Remember this Single Truth in Tough Times

Most kids at the day care led normal lives—but not Haley. She had some very big struggles. Her birth mother was a drug addict, causing her to be born with several disabilities—including the inability to speak.

Haley would often go into fits of rage. So the caretaker would take her into her office, sit with her in a rocking chair, and sing her the song “Jesus Loves Me.” It was almost a daily occurrence.

One day, the girl had an especially traumatic fit. So, as usual, the caretaker sat down with her in the rocking chair. But before she could begin to sing, the little girl looked up at her with tears in her eyes. She spoke her first words and said, “Sing about the man who loves me.”

In tough times, the love of Jesus makes all the difference. And nowhere is that love demonstrated more clearly than in His death on the cross.
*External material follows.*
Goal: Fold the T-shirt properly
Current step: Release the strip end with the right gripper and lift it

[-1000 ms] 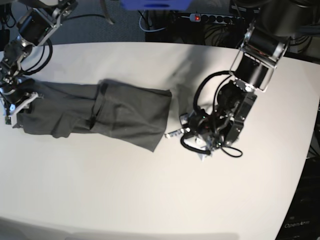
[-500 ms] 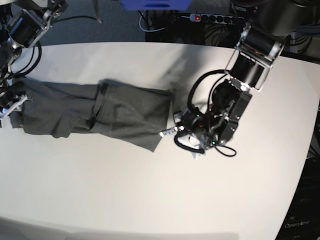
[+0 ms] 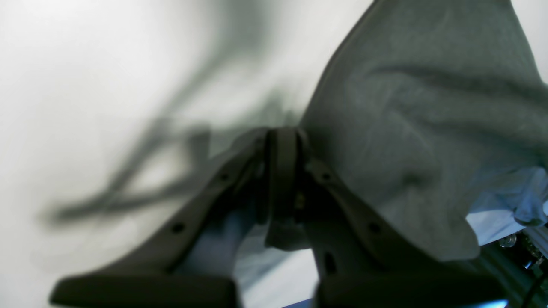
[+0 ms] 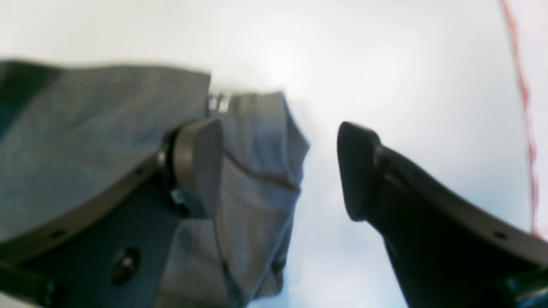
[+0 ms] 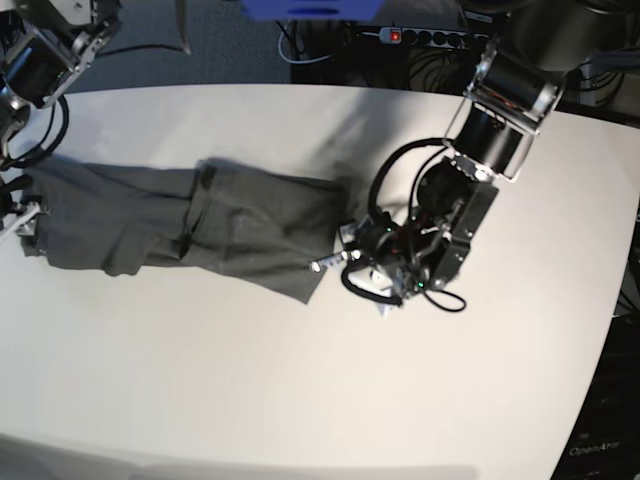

It was there that Jesus paid the penalty for every one of our sins—past, present, and future—so that we could inherit eternal life by grace through faith.

And there on that cross, Jesus had a single chapter of the Bible on His mind—a psalm, which He quoted as He hung there suffering. It’s Psalm 22, and it begins in verses 1 and 2 …

 My God, my God, why have You forsaken me? Far from my deliverance are the words of my groaning. O my God, I cry by day, but You do not answer; and by night, but I have no rest.

It’s true, Jesus was abandoned for a time by God the Father on the cross. But it wasn’t because the Father didn’t love Him. It was because He had to be abandoned in order to receive God’s rightful wrath against sin.

But here’s something that’s really cool about this psalm.  Look at verse 6 …

But I am a worm and not a man, a reproach of men and despised by the people.

Imagine for a minute the Son of God saying of Himself, “I am a worm.” People have said, “That just doesn’t sound right. Surely Jesus isn’t calling himself a maggot!”

Well, He’s actually not. The word that’s used here for “worm” is the Hebrew word Towl. It’s translated 8 times in the Bible as “worm,” and 35 times as “scarlet” or “crimson.” You see, in the world of invertebrates, there’s a creature known as the scarlet worm. The ancients used this little worm to produce scarlet dye. When the worm was crushed, it secreted a beautiful scarlet-colored substance suitable for dying cloth.

Do you know what’s really interesting about the scarlet worm? When the female is about to lay eggs, she climbs a tree, bores herself into it, and lays her eggs there. And when the eggs hatch, the scarlet worm dies affixed to the tree, and she releases that red, scarlet, crimson dye that stains both her body and the tree.  

That is a vivid picture of God’s great love for you and me. Jesus is our scarlet worm who shed His blood to purchase our salvation. So in the ups and downs of life, remember those wonderful, reassuring words, “Jesus loves me, this I know. For the Bible tells me so."